A ministra Maria Isabel Gallotti, da 4ª Turma do Superior Tribunal de Justiça (STJ), concedeu liminar à Disal Administradora de Consórcios para suspender acórdão proferido pelo Colégio Recursal do Juizado Especial Cível de Jaú (SP), o qual considerou que a devolução das parcelas pagas por consorciado desistente deve ser feita imediatamente. Em reclamação dirigida ao STJ, a empresa de consórcios alega que a decisão do juizado especial, confirmada pelo colégio recursal, contraria jurisprudência da Corte superior, segundo a qual a devolução dos valores pagos deve ocorrer de forma corrigida, mas só 30 dias após o encerramento do grupo, com os juros de mora incidindo a partir daí.

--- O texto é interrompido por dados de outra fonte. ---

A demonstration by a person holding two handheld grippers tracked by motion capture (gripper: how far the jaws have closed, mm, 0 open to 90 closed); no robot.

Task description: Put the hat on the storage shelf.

No entendimento do juizado especial, os juros seriam computados a partir da citação. Ao dar a decisão, a ministra Gallotti, apreciando hipótese de contrato anterior à Lei 11.795, de 2008 (que alterou a regulamentação do setor de consórcios), explicou que a jurisprudência, de fato, reconhece a obrigação de devolução do dinheiro somente após o prazo previsto para o encerramento do grupo, e, considerando a urgência da situação, concedeu a liminar apenas para suspender a execução do acórdão contrário à administradora.